▶ [Task instructions]:
Filter the listing below, please, and copy only the lines with the word "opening".
Segment Start: Material provided
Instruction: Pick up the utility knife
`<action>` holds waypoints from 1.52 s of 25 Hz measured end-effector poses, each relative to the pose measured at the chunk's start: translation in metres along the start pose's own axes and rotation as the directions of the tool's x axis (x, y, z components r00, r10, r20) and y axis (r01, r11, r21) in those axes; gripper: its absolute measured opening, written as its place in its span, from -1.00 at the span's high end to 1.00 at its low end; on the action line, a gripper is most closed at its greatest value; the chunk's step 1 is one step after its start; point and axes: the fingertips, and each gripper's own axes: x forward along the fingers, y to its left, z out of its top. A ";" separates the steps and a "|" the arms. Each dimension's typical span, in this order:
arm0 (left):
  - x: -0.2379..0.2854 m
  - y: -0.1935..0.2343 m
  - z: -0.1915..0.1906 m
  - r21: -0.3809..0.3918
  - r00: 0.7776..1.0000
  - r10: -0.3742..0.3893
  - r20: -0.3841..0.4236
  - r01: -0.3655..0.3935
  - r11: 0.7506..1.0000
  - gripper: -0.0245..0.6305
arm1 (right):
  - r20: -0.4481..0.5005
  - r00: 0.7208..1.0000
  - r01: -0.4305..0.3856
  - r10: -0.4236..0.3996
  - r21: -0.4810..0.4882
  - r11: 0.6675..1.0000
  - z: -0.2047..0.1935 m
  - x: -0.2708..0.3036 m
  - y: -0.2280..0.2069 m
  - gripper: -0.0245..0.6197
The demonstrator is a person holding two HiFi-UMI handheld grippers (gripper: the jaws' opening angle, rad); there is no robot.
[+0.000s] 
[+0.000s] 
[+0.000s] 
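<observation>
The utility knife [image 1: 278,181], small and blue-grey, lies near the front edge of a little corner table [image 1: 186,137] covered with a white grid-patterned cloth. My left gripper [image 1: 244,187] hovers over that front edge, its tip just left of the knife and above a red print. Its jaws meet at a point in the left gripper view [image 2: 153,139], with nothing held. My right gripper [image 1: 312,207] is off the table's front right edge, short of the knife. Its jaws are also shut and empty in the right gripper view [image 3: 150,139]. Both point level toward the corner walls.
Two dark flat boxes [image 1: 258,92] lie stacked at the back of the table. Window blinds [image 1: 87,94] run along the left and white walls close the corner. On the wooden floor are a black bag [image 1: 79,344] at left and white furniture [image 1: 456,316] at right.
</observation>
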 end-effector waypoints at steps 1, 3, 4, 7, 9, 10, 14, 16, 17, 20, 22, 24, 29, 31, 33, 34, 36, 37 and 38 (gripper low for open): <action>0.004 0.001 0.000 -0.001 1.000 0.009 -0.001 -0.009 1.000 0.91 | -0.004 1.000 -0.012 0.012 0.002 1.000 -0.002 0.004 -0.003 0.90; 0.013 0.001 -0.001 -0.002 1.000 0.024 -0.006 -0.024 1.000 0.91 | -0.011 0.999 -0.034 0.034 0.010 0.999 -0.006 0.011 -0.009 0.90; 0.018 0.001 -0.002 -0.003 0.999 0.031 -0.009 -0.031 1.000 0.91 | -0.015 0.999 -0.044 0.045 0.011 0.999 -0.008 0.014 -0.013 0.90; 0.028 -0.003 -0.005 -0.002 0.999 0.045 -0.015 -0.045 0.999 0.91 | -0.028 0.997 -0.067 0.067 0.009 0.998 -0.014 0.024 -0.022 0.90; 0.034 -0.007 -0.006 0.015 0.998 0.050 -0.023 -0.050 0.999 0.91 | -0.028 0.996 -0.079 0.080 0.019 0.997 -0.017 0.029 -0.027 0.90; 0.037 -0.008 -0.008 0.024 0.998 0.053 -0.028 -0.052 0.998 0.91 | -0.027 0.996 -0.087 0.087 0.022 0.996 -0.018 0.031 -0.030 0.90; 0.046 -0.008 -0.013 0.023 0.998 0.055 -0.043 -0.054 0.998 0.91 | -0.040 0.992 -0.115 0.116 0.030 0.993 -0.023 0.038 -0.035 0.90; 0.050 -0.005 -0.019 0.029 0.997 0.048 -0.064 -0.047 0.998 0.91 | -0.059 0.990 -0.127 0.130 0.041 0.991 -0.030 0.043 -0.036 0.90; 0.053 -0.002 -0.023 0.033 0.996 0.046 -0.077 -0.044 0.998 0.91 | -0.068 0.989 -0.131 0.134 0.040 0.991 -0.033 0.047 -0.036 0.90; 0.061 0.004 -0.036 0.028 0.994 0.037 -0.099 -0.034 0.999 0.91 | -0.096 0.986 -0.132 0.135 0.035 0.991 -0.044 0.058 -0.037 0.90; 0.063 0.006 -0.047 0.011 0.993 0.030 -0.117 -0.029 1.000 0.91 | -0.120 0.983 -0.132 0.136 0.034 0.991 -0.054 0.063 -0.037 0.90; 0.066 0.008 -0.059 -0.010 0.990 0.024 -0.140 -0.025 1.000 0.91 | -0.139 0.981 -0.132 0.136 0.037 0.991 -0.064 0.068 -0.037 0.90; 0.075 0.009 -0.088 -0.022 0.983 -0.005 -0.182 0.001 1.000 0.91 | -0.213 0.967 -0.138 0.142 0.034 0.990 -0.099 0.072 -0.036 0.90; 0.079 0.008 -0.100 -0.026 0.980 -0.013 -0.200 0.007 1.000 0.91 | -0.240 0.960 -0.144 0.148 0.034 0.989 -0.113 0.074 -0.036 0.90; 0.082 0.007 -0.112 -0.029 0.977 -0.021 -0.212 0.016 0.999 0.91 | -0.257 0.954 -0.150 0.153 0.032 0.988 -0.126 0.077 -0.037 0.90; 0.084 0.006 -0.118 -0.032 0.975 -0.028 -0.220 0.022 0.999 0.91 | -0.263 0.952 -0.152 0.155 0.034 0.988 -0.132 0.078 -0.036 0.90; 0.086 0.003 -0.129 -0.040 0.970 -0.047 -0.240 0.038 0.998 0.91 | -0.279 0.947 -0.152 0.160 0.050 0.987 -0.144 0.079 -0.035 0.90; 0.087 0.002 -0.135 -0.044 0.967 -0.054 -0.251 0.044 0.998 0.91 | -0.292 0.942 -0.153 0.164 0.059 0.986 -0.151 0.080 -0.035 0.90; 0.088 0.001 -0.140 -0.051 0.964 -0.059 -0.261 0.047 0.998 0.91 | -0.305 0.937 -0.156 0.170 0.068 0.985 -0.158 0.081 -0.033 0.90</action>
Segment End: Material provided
▶ [Solution to this exercise]:
`<action>` holds waypoints from 1.52 s of 25 Hz measured end-effector poses, each relative to the pose measured at the chunk's start: translation in metres along the start pose's own axes and rotation as the directions of the tool's x axis (x, y, z components r00, r10, r20) and y axis (r01, r11, r21) in those axes; gripper: its absolute measured opening, written as its place in its span, from -1.00 at the span's high end to 1.00 at its low end; on the action line, a gripper is most closed at its greatest value; the chunk's step 1 is one step after its start; point and axes: the fingertips, and each gripper's own axes: x forward along the fingers, y to its left, z out of its top. A ";" separates the steps and a "|" the arms. Each dimension's typical span, in this order:
The demonstrator is a person holding two HiFi-UMI handheld grippers (gripper: the jaws' opening angle, rad); there is no robot.

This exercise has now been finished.